TASK DIRECTIONS — Work out how many lines of the records hold the string "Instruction", and reply with that number alone.

PROVIDED RECORDS —
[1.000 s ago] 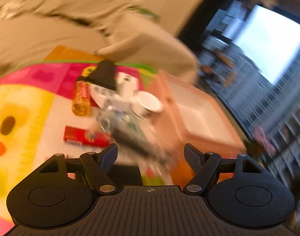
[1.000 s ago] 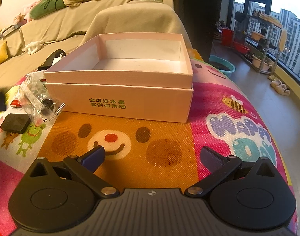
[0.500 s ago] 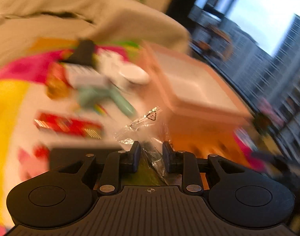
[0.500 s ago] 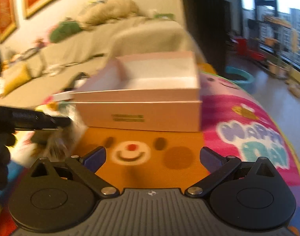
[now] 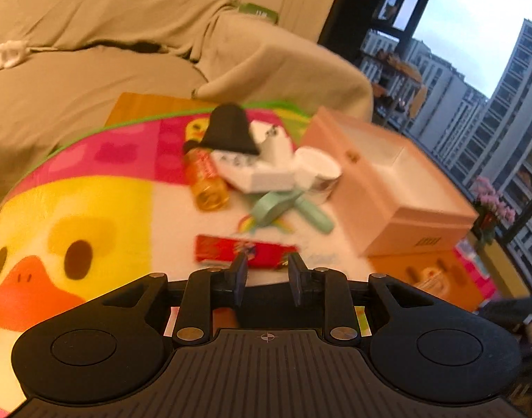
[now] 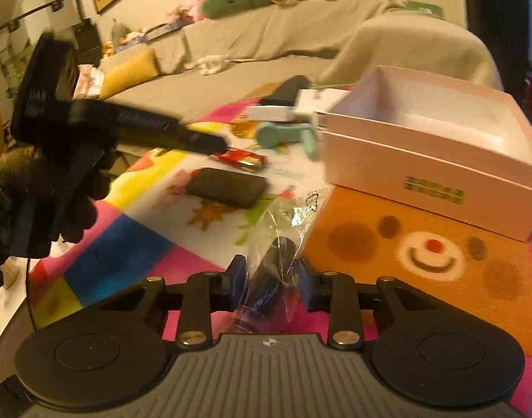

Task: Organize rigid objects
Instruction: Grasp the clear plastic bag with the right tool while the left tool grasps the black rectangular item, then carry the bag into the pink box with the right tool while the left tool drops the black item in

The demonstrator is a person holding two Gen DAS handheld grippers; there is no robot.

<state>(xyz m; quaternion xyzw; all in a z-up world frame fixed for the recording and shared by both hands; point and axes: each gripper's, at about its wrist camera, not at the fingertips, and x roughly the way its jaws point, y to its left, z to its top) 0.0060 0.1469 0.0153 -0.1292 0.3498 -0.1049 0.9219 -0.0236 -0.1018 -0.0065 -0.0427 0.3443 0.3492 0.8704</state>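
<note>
My right gripper (image 6: 271, 275) is shut on a clear plastic bag (image 6: 278, 244) with a dark object inside, low over the mat and left of the open pink box (image 6: 436, 149). My left gripper (image 5: 264, 271) has its jaws close together above a black flat case (image 6: 227, 187), which lies under it; in the left wrist view only a dark shape shows between the fingers, so its hold is unclear. The left gripper also shows in the right wrist view (image 6: 217, 144). A red packet (image 5: 245, 250), a mint-green tool (image 5: 286, 207), an orange bottle (image 5: 206, 181), a white jar (image 5: 318, 170) and white boxes (image 5: 259, 174) lie in a pile.
The colourful play mat (image 5: 74, 216) covers the table. A beige covered sofa (image 5: 91, 52) runs behind it. The pink box (image 5: 398, 188) stands at the mat's right side. A window with buildings is to the right.
My right gripper swung left and closed on the plastic bag. My left gripper let go of the bag, pulled back and now hovers over the black case with narrowed jaws.
</note>
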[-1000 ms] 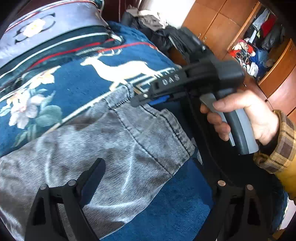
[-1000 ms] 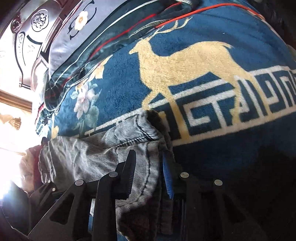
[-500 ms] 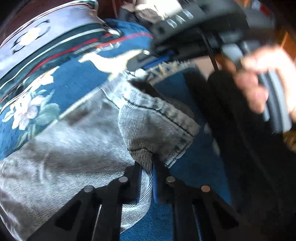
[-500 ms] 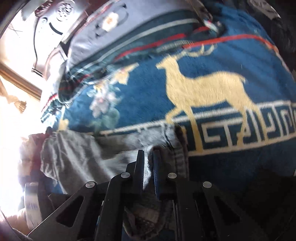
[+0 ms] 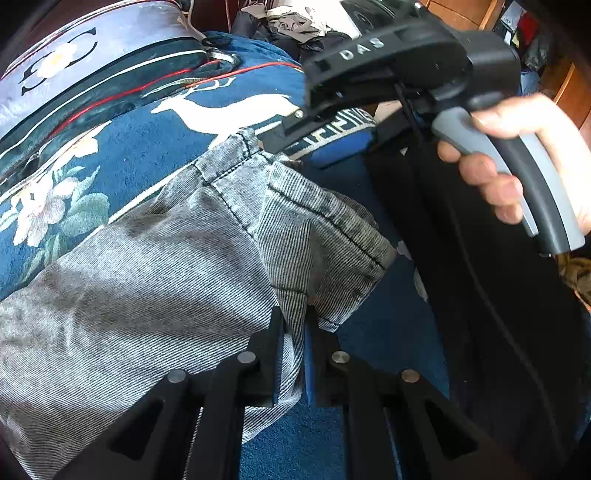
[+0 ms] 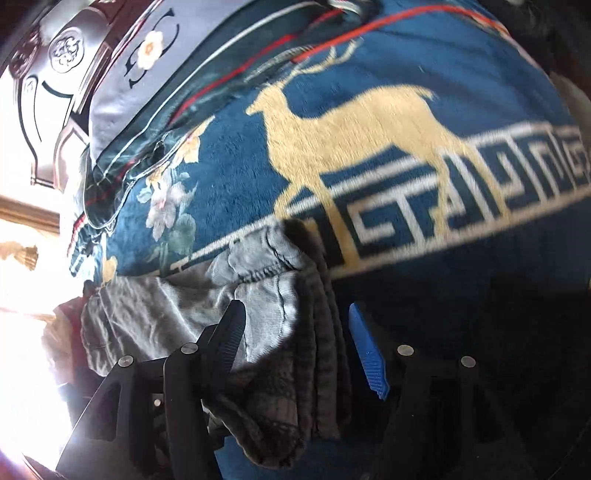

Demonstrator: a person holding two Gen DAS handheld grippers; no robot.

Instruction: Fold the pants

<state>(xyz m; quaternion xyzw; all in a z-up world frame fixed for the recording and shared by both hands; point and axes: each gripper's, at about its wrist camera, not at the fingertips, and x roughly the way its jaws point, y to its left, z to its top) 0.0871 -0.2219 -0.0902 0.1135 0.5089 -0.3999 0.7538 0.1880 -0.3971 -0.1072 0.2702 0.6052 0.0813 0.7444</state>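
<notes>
Grey corduroy pants (image 5: 147, 277) lie on a blue deer-patterned blanket (image 5: 147, 147). My left gripper (image 5: 293, 332) is shut on a pinched fold at the near edge of the pants' end. A hand (image 5: 517, 158) holds my right gripper (image 5: 306, 151) over the far corner of that end. In the right wrist view the right gripper (image 6: 295, 332) has its jaws opening. The bunched edge of the pants (image 6: 266, 295) lies loose between the black finger (image 6: 229, 332) and the blue pad (image 6: 365, 354), and neither presses on it.
A dark striped pillow (image 5: 92, 55) lies at the head of the bed, against a carved headboard (image 6: 48, 92). A heap of dark clothes (image 5: 288, 26) sits beyond the blanket. Wooden wardrobe doors (image 5: 561, 85) stand at the right. Bright light floods the left of the right wrist view.
My left gripper went from wide open to shut on the pants' near edge. My right gripper pinched the far edge, then let go and spread its jaws, rising a little.
</notes>
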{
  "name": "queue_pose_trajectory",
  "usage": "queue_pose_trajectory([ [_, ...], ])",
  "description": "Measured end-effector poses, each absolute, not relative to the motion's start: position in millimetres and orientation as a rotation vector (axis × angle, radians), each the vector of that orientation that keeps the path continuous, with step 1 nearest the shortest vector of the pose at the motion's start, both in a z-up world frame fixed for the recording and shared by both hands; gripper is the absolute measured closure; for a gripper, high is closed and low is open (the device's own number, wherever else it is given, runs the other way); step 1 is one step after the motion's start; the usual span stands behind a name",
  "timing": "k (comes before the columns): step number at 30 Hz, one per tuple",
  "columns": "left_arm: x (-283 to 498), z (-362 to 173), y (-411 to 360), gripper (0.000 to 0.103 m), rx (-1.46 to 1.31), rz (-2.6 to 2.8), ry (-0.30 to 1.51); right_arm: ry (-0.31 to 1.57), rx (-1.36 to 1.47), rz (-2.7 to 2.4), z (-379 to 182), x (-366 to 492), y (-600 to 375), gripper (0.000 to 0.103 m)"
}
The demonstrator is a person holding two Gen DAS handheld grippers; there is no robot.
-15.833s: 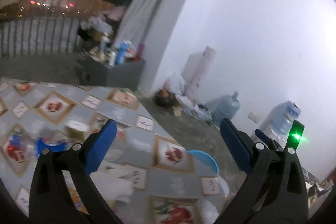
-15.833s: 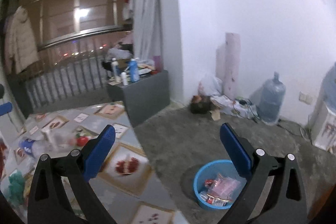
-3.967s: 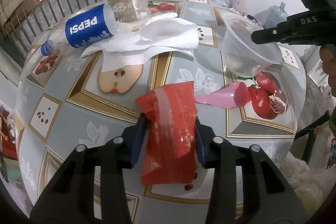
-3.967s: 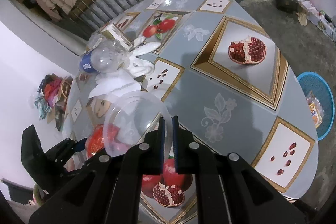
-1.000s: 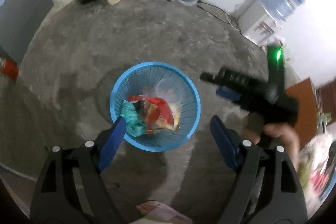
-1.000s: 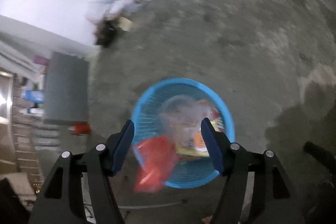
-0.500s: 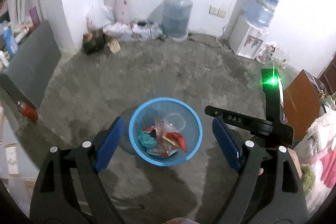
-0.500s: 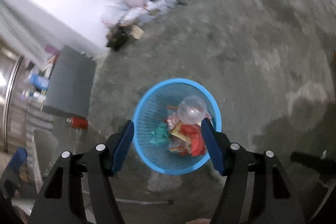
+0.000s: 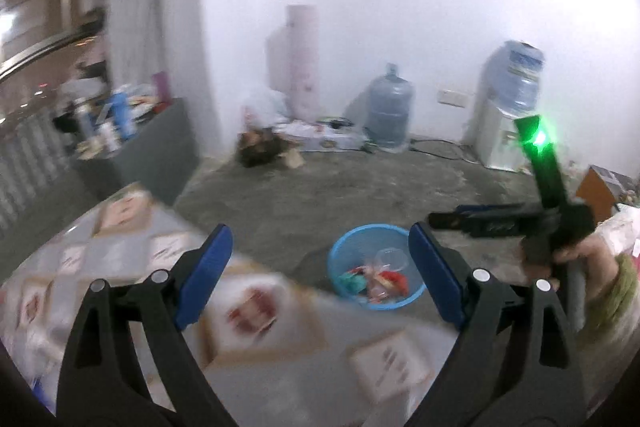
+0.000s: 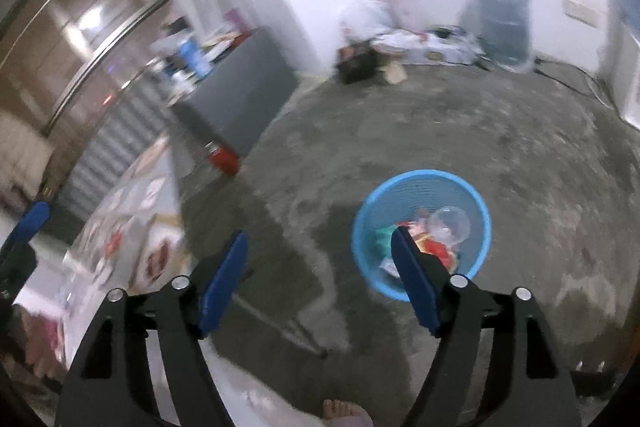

THE ANSWER — 2